Clearly any extraction process has an environmental cost but, as James Boyce, president of The Aggregate and Quarry Association of New Zealand has pointed out, quarrying faces some of the most stringent environmental control regimes of any industry.
The AQA, which represents 85 per cent of companies involved in quarrying in this country, has been driving home its messages about sustainability since the 1970s.
The industry takes its environmental responsibilities very seriously – Winstone Aggregates in Auckland was the first company of its kind in New Zealand to have a Biodiversity Action Plan.
Today, new quarries are established in ways that ensure they are as unobtrusive as possible with visual impact minimised through extensive landscaping, screen planting and raised earth banks.
Technological developments have been significant.

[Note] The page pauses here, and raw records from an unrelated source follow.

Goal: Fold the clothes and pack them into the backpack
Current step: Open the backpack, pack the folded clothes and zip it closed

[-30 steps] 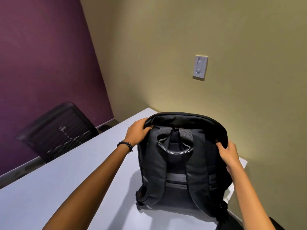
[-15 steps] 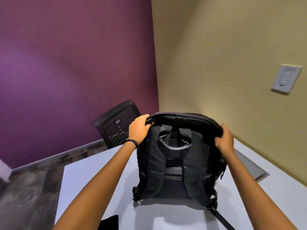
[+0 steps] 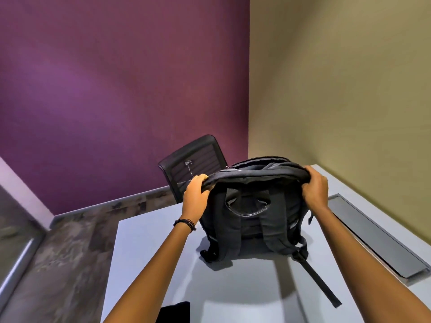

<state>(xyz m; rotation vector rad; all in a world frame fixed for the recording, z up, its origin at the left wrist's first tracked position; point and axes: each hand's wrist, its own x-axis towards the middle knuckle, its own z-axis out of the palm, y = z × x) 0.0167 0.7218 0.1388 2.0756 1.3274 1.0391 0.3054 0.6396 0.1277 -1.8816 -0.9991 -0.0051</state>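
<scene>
**While both hands spread the bag's mouth, the clothes wait at the near edge**

Closest to the person, a dark piece of cloth [image 3: 175,311] lies at the bottom edge of the grey table [image 3: 144,252], only partly in view; whether it is folded cannot be told. Past it, a loose strap [image 3: 318,282] trails from the backpack toward the person. The backpack [image 3: 253,220] stands upright in the middle of the table, strap side facing the person. The left hand [image 3: 194,195] is closed around the left end of the top rim, and the right hand [image 3: 314,186] is closed around the right end, pulling the opening apart so that a strip of grey lining shows. Behind the bag stand a black mesh chair [image 3: 192,163] and the corner where the purple and beige walls meet; a grey cable tray [image 3: 373,236] is set into the table on the right.

The step appears to be opening the bag for packing. To do it well, the person would likely keep the base planted, pull the rim evenly with both hands so the bag does not tip, and open it wide enough for a folded garment to slide in flat.

Compared with half a second ago, the mouth gapes wider, the wall switch has left the view, the cable tray shows in full, and the dark cloth sits further right.
</scene>
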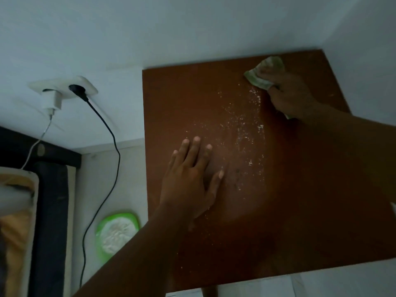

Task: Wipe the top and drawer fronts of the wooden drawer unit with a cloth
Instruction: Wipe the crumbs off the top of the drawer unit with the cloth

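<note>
White walls (192, 28) meet in a corner, dim light, view straight down. Wooden drawer unit (300, 211) sits pushed into that corner; only its brown top surface shows. Cloth (264, 71), pale green and crumpled, lies on the surface near the far right corner. Right hand (293, 95) is on top of it, grip closed: fingers curled over the cloth, thumb tucked against its near edge, pressing it down onto the wood. A bit of the same cloth pokes out under the wrist. Left hand (190, 181) lies palm-down on the surface left of center, grip fully open, fingers straight and slightly spread, holding nothing, just resting on the wood. White specks (242, 125) are scattered across the surface between the two hands, densest in a band running from just below the cloth toward the middle. Left of the unit, a white socket plate (83, 84) is on the wall with a white charger (52, 101) and a black plug (77, 91) in it. Black cable (111, 133) hangs down in a loose curve; thin white cable (32, 151) runs down-left. Green dish (116, 232) with white powdery contents is on the floor just beside the unit's left edge, partly hidden by the left forearm.
</note>
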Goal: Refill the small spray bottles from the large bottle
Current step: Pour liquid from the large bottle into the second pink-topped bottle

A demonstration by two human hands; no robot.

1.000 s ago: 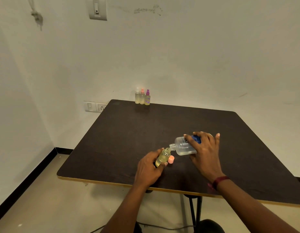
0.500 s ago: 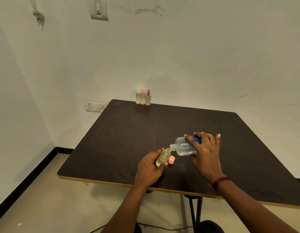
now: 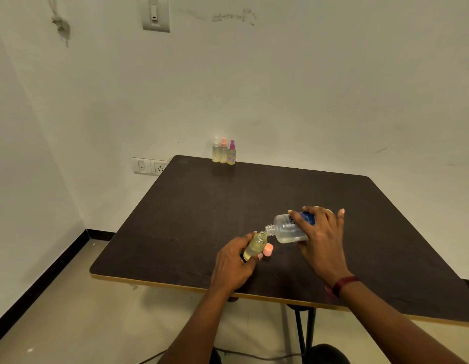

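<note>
My left hand (image 3: 232,261) grips a small uncapped spray bottle (image 3: 255,245) of yellowish liquid, tilted with its open neck up and to the right. My right hand (image 3: 321,237) holds the large clear bottle (image 3: 287,228) with a blue label on its side, its open mouth touching the small bottle's neck. A pink spray cap (image 3: 268,250) lies on the table just right of the small bottle. Three capped small spray bottles (image 3: 224,153) stand in a row at the table's far edge, with white, pink and purple tops.
The dark wooden table (image 3: 202,206) stands against a white wall with a socket plate (image 3: 149,166) to its left. A cable lies on the floor under the near edge, beside the table's black legs.
Both hands and both bottles keep the same pouring pose. Only the head camera has drifted slightly.
</note>
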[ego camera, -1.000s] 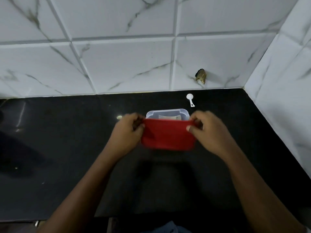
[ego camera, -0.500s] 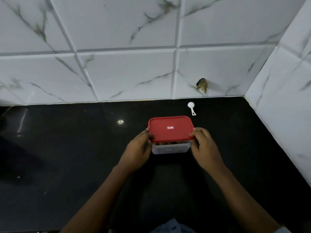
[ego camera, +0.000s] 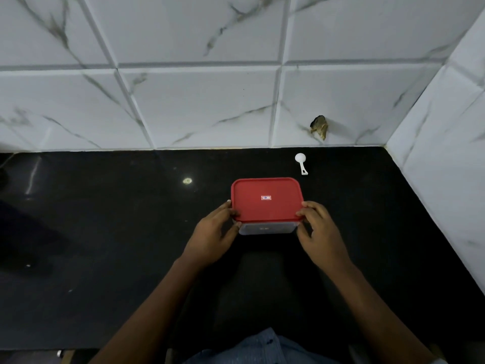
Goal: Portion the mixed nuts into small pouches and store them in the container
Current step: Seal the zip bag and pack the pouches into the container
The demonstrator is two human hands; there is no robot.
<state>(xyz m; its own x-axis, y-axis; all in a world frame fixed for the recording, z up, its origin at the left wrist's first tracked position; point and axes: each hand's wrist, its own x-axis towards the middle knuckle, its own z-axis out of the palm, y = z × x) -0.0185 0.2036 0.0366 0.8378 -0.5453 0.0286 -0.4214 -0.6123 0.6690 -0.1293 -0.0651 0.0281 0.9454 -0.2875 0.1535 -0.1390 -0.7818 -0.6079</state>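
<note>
Closest in there's a bit of blue striped clothing (ego camera: 262,346) at the bottom edge, with both forearms reaching out over the black countertop (ego camera: 105,232). The left hand (ego camera: 211,233) and right hand (ego camera: 322,232) are both curled in a narrow grip on the near corners of the red lid (ego camera: 266,199), thumbs on the lid's top edge and the other fingers wrapped along its sides. The lid sits flat on the clear container (ego camera: 266,229), which is right between the two sets of fingers, resting on the counter. Can't tell what's inside through the wall. Past the right fingertips, well apart from them, lies a small white scoop (ego camera: 301,164). Beyond that is the marbled tile wall (ego camera: 196,101), with a brownish chipped hole (ego camera: 319,127) in one tile.
</note>
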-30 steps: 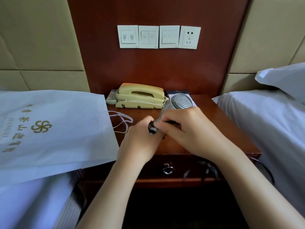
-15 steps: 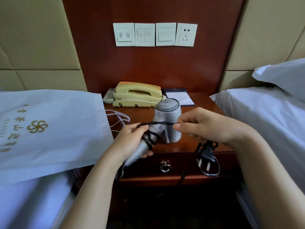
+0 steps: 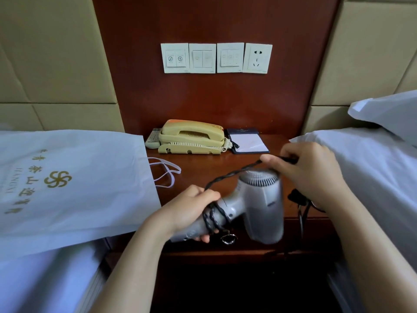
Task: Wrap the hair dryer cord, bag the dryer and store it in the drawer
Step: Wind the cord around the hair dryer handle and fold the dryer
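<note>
Dark wooden surface point(image 3: 203, 164) carries phone point(image 3: 191, 136) and notepad point(image 3: 248, 142) at the back; the bag point(image 3: 67, 181) lies on the bed point(image 3: 45, 279), left. Your left hand point(image 3: 189, 208) grips the hair dryer point(image 3: 259, 206) by its handle over the front edge, and your right hand point(image 3: 309, 175) pinches the cord point(image 3: 232, 176) taut.

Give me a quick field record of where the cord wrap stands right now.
left-hand grip: holds the hair dryer by its handle
right-hand grip: pinches the cord, pulled taut
wrap: a few loops round the handle
plug: hanging loose under the right hand
bag: flat on the bed at left, not yet used
drawer: shut
</note>
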`<state>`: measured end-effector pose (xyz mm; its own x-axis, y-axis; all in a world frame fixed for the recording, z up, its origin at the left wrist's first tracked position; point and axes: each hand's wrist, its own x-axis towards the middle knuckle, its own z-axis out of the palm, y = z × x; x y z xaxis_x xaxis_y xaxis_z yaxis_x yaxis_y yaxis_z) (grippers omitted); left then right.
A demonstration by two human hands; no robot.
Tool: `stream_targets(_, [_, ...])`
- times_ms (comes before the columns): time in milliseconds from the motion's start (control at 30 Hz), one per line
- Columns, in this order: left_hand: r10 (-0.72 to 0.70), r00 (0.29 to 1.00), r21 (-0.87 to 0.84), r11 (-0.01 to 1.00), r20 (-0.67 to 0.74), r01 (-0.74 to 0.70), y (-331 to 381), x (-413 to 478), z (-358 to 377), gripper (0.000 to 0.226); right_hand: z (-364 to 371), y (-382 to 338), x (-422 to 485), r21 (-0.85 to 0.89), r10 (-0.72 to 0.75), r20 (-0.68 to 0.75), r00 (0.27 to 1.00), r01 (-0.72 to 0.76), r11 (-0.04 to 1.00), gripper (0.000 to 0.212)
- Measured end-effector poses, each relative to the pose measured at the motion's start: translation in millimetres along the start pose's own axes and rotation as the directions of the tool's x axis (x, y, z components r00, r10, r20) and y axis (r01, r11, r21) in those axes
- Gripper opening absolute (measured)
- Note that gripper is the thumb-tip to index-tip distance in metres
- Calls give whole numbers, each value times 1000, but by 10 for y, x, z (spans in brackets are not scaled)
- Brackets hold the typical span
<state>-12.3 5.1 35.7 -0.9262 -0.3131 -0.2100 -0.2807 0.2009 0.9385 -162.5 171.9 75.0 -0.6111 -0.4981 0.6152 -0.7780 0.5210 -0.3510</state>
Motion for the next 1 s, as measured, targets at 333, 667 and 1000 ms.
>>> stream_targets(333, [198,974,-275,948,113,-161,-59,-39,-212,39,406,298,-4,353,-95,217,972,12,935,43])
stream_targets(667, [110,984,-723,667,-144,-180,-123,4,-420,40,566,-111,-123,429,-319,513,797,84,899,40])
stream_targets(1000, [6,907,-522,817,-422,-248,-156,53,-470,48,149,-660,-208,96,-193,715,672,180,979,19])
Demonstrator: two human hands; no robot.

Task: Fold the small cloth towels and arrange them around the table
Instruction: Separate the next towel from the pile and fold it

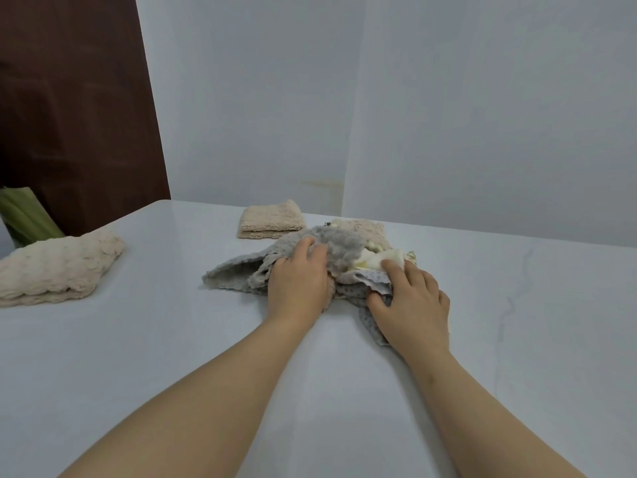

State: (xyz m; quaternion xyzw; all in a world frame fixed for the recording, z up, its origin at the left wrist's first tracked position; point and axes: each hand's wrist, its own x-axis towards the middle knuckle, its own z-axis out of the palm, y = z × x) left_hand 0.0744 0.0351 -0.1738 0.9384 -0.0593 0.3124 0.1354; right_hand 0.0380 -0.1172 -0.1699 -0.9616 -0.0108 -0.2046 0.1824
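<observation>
Pale wall (448,98) fills the back, w/ a dark brown panel (76,108) at far left. White glossy table (138,357) takes up the whole lower half; faint grey veining on its right side.

Big cream towel (58,270) lies folded near the left edge of the table, well apart from the rest. Mid-table, a loose heap: grey fluffy towel (238,270) spreads out to the left, thin grey dotted cloth (367,288) sits crumpled at the near side, a pale yellow cloth (382,258) is bunched on top, and a beige patterned towel (362,226) lies at the back, partly hidden by the heap.

Both forearms reach in from the bottom. Left hand (298,281) is palm-down on the grey fluffy towel, fingers curled into the pile & gripping it. Right hand (410,305) is on the heap's right side, thumb tucked into the grey dotted cloth, pinching it, fingertips touching the pale yellow cloth.

Small beige towel (270,220), neatly folded, sits at the far side of the table, just beside the heap, left of the beige patterned towel. Green leafy thing (24,215) pokes up past the table's left edge; can't tell what it is.
</observation>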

Machinery is now fitted with noise mufflers and there are excellent measures to address issues of noise, dust and water quality – so much so that air and water quality at quarries can sometimes be better than on neighbouring properties.
Site rehabilitation strategies include replanting native bush, reshaping land or backfilling to create ponds and pasture.
Former quarry sites are increasingly being put to community use. Auckland’s Mt Smart Stadium is built on a former quarry site and a $28 million marine education centre is proposed for a former quarry at Wellington’s Lyall Bay.
Any environmental impact needs to be set against the carbon footprint of transporting aggregates long distance – not to mention the increased traffic flow that brings and wear and tear of heavy trucks on roads.
The National Freight Demands Study found that over 40 million tonnes of aggregate was moved around New Zealand last year, the largest amount of material moved in the country – and 99 per cent of it was transported by road.
There is also a heavy economic toll. The price of a truckload of gravel can double for every 30km it has to travel – a cost picked up by ratepayers and tax payers.
Local Government Minister Rodney Hide recently pointed out that long term council community plans reveal local authorities are planning significant rates increases over the next 10 years to fund extra spending.
Mr Hide said councils should think hard about the sustainability of funding and be vigilant about cost increases. Reducing costs by allowing greater access to local aggregate resources could certainly play a part.
The AQA and quarrying industry is undertaking forward planning to ensure future supplies of aggregates to meet infrastructure needs. But in order to do so it needs government support.
Currently neither local or central government has any provision in place to ensure adequate supplies of aggregate. Access to appropriate land is subject to the Resource Management Act at local body level.
It is absolutely vital that councils shake off the outdated and rigid mindset that aggregates should be sourced from outside urban areas. They cannot afford to sit on their hands on this issue. The process of obtaining a new quarrying permit can take many years.
Better solutions need to be found to the high environmental and financial cost of transporting aggregates substantial distances by road. Very good sources of aggregate are available close to Auckland and the way forward is to allow realistic access to those.
Straterra has been formed with the aim of bringing together the interests of the entire natural resources sector and related bodies. Its vision is of prosperity through one partnership, including engaging with Government.
We believe that all natural resources, including aggregates, should be identified in the local government planning processes so that future planning decisions can be taken with the full knowledge of the trade offs that need to be made.
We will be pressing for a national policy statement outlining long term goals for the sector and a whole of Government response to issues related to the natural resources industry.